■ **Your assignment**
The records are to be copied from the line that contains "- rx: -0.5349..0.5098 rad" through their last line, word for word, with every picture left out.

■ **Data extracts**
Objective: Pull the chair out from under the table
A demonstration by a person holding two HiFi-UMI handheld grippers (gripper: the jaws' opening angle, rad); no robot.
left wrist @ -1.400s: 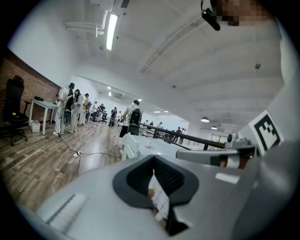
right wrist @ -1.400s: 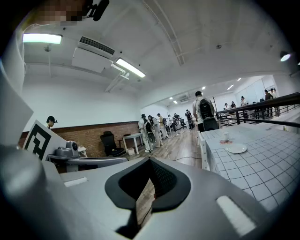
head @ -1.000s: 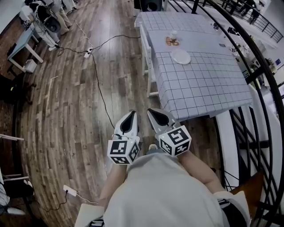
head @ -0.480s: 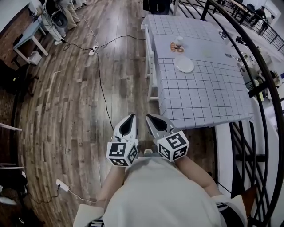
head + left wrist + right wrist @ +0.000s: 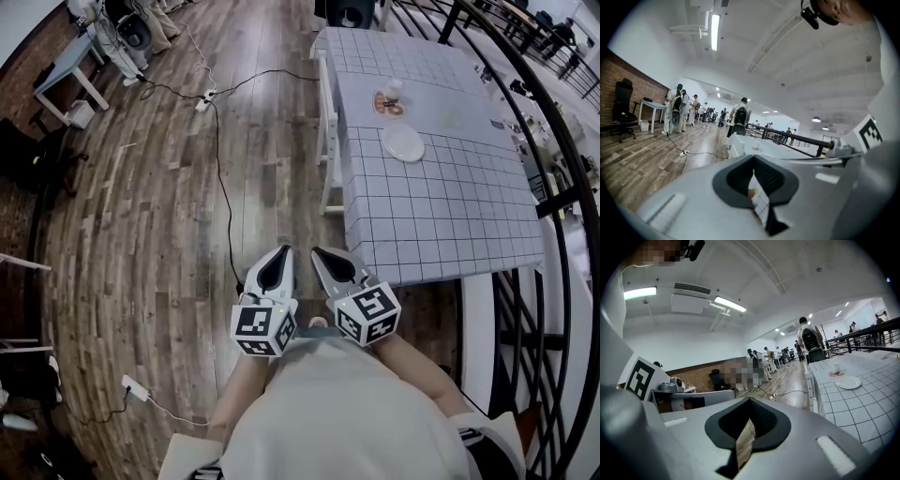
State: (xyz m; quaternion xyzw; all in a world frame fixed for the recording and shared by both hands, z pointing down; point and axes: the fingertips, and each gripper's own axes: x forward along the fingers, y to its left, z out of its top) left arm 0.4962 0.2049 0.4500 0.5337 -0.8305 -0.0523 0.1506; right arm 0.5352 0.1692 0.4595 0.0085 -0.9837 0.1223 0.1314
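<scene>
A white chair point(image 5: 328, 141) stands pushed in at the left side of a table point(image 5: 441, 206) covered with a grid-pattern cloth. Both grippers are held close to my body, well short of the chair, side by side over the wooden floor. My left gripper point(image 5: 279, 255) is shut with nothing in it, and my right gripper point(image 5: 321, 255) is shut and empty too. In the right gripper view the chair point(image 5: 812, 390) and the table point(image 5: 862, 399) lie ahead to the right. Past the jaws in the left gripper view, the chair point(image 5: 735, 143) shows small.
A white plate point(image 5: 403, 143) and a cup on a saucer point(image 5: 389, 98) sit on the table. A black cable point(image 5: 220, 187) runs across the floor to a power strip point(image 5: 202, 103). A dark railing point(image 5: 553, 187) curves along the right. Several people point(image 5: 677, 110) stand far off.
The table and chair have slid rightward and a little down in the head view as I stepped along. Both grippers stayed shut and sank slightly.
</scene>
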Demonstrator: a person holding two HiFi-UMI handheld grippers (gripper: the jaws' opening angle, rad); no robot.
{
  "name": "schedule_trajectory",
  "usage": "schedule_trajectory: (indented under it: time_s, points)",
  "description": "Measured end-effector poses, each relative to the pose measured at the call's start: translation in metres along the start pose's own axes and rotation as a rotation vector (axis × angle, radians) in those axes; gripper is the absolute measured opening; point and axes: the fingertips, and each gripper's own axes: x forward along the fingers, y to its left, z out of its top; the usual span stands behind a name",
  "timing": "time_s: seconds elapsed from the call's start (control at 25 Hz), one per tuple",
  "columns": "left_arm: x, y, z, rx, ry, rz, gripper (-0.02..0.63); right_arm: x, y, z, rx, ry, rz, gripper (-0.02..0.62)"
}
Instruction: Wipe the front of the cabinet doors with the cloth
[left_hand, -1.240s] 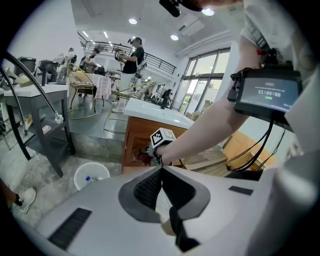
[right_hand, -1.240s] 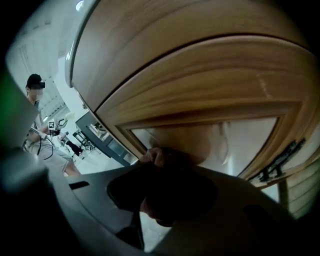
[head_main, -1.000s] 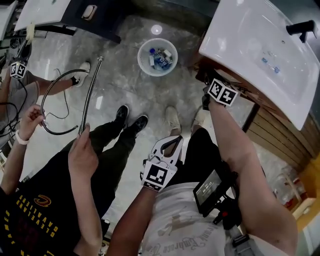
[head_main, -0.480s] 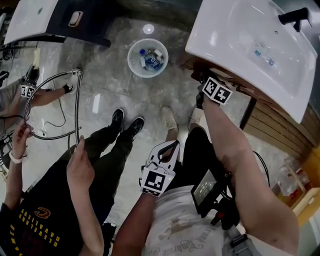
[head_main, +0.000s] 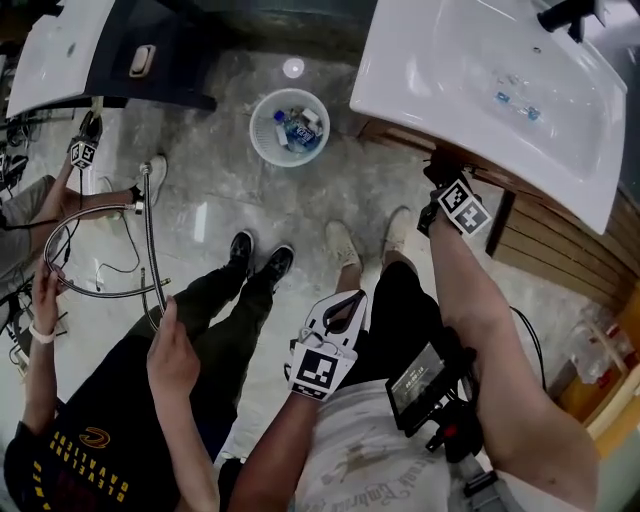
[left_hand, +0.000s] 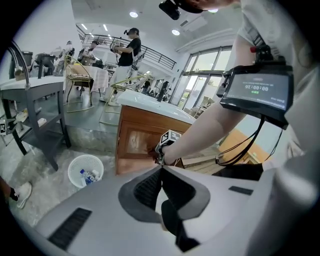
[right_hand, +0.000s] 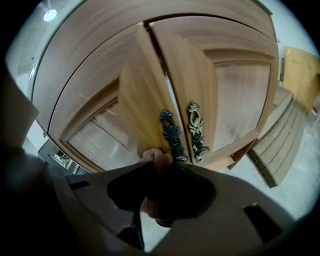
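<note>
My right gripper (right_hand: 158, 170) has its jaws closed on a bunched pinkish cloth (right_hand: 156, 157). The cloth fills the gap between them and pokes out past the tips. It sits low in the middle of the right gripper view, up against the wooden cabinet doors (right_hand: 140, 95). It meets the left-hand door at the lower end of that door's dark ornate handle (right_hand: 172, 134). A second, bronze-coloured handle (right_hand: 196, 129) hangs just beside it on the right-hand door.

In the head view this gripper is at the upper right of the frame, tucked under the front edge of the white sink basin (head_main: 470, 80). A black faucet (head_main: 565, 14) sits at the basin's top corner. A small display (head_main: 418, 383) is strapped to my right forearm, lower in the frame. Wooden slatted panels (head_main: 545, 255) lie at the right edge, near the cabinet.

My left gripper (left_hand: 161, 169) has its jaws brought together with nothing between them. It hangs at the lower middle of the head view, close to my waist and well apart from the cabinet. Over its jaw tips, in the left gripper view, I see my right arm reaching across to the cabinet front.

A white wastebasket (head_main: 290, 125) holding bottles stands on the stone floor at the top centre of the head view, near the cabinet. At the left of the frame another person holds a looped flexible metal hose (head_main: 148, 240) in both hands.
</note>
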Motion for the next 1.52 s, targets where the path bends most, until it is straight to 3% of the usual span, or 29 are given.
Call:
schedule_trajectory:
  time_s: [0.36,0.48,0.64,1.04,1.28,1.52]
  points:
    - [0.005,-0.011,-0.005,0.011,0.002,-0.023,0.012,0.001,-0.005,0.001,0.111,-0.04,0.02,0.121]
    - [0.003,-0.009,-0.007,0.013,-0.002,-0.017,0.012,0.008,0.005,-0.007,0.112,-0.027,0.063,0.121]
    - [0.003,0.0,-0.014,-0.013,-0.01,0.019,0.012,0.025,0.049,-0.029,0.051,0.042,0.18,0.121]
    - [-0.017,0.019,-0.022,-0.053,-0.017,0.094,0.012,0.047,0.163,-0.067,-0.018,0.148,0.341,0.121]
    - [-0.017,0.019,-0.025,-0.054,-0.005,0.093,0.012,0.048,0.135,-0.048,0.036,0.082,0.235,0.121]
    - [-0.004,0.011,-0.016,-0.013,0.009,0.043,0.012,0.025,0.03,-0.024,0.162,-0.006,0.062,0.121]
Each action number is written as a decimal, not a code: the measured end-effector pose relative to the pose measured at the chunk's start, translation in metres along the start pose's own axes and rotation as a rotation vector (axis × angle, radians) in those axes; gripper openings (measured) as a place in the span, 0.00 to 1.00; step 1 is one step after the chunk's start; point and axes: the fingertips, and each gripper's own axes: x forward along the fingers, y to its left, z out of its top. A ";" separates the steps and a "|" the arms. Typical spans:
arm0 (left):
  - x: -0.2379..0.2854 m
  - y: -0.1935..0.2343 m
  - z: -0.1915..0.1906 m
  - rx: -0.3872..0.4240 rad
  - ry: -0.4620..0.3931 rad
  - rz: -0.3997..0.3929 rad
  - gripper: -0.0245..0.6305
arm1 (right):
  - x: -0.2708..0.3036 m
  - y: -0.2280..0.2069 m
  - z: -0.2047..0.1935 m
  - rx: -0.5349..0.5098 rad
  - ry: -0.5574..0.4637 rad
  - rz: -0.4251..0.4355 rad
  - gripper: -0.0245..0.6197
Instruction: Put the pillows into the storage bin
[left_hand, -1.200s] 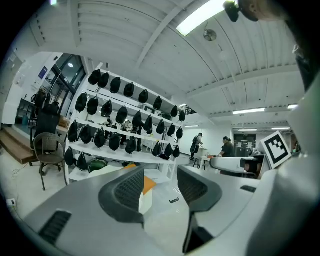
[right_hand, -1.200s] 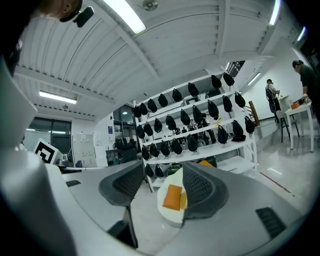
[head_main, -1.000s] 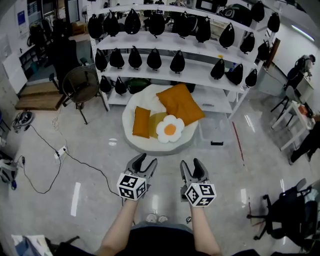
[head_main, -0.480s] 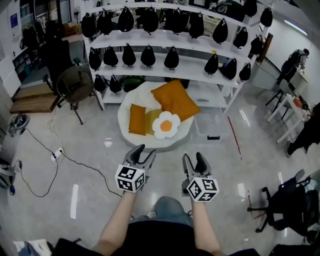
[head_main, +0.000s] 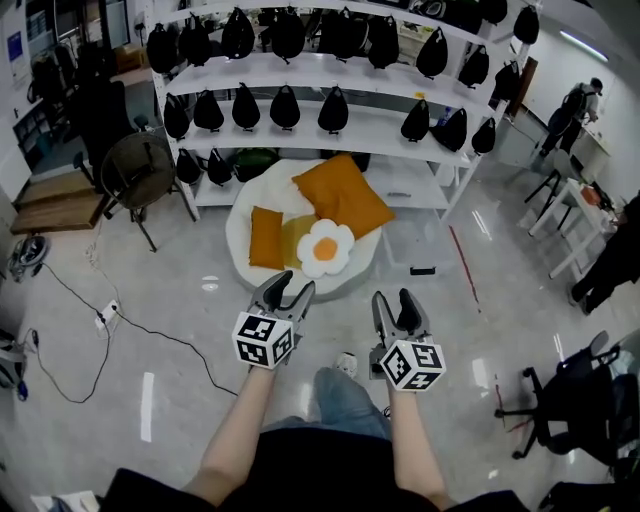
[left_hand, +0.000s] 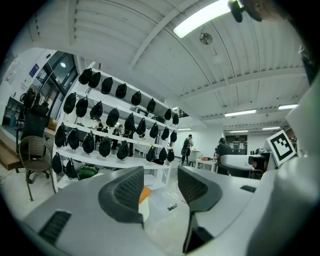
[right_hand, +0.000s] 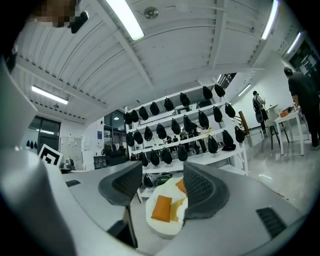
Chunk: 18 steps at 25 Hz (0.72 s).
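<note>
Grey left tongs (head_main: 293, 286) and right tongs (head_main: 394, 298), both half-open, empty

Nothing legible shows anywhere: the blue wall poster (head_main: 14, 46) is too small to read.

Four pillows lie on one round white cushion (head_main: 240, 222) at the centre of the frame: one large orange pillow (head_main: 340, 195), one small orange pillow (head_main: 265, 237), one yellow-green pillow (head_main: 296, 236) and one flower-shaped pillow (head_main: 326, 250). Above them stands one white shelf unit (head_main: 370, 135) carrying some twenty black bags (head_main: 285, 107); they overlap too much for an exact count. Two grippers show in the lower middle, the left gripper (head_main: 292, 285) and the right gripper (head_main: 393, 298), each with one marker cube. There are two chairs: one wicker chair (head_main: 135, 170) at upper left and one black office chair (head_main: 570, 400) at lower right. Two people appear near the right edge, one person (head_main: 578, 100) at upper right and a second person (head_main: 615, 255) below.
</note>
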 end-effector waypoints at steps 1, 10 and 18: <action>0.006 0.003 0.001 0.002 -0.001 0.001 0.35 | 0.005 -0.005 0.001 0.003 -0.005 -0.005 0.41; 0.083 0.042 -0.018 0.007 0.026 0.035 0.35 | 0.078 -0.064 -0.010 0.039 -0.004 -0.020 0.41; 0.223 0.111 -0.058 -0.012 0.077 0.122 0.35 | 0.216 -0.162 -0.038 0.050 0.060 -0.012 0.41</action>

■ **Written solution**
  - rx: -0.5349..0.5098 rad
  - ry: -0.5574..0.4637 rad
  - rz: -0.4251..0.4355 rad
  - gripper: -0.0245..0.6197
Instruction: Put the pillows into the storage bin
[left_hand, -1.200s] 
[right_hand, -1.200s] 
[head_main, -1.000s] 
[head_main, -0.480s] 
[head_main, +0.000s] 
[left_hand, +0.000s] 
[right_hand, +0.000s] 
Chunk: 18 steps at 25 Hz (0.72 s).
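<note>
Grey left tongs (head_main: 293, 286) and right tongs (head_main: 394, 298), both half-open, empty

Nothing legible shows anywhere: the blue wall poster (head_main: 14, 46) is too small to read.

Four pillows lie on one round white cushion (head_main: 240, 222) at the centre of the frame: one large orange pillow (head_main: 340, 195), one small orange pillow (head_main: 265, 237), one yellow-green pillow (head_main: 296, 236) and one flower-shaped pillow (head_main: 326, 250). Above them stands one white shelf unit (head_main: 370, 135) carrying some twenty black bags (head_main: 285, 107); they overlap too much for an exact count. Two grippers show in the lower middle, the left gripper (head_main: 292, 285) and the right gripper (head_main: 393, 298), each with one marker cube. There are two chairs: one wicker chair (head_main: 135, 170) at upper left and one black office chair (head_main: 570, 400) at lower right. Two people appear near the right edge, one person (head_main: 578, 100) at upper right and a second person (head_main: 615, 255) below.
</note>
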 end-effector waypoints at steps 1, 10 and 18: <action>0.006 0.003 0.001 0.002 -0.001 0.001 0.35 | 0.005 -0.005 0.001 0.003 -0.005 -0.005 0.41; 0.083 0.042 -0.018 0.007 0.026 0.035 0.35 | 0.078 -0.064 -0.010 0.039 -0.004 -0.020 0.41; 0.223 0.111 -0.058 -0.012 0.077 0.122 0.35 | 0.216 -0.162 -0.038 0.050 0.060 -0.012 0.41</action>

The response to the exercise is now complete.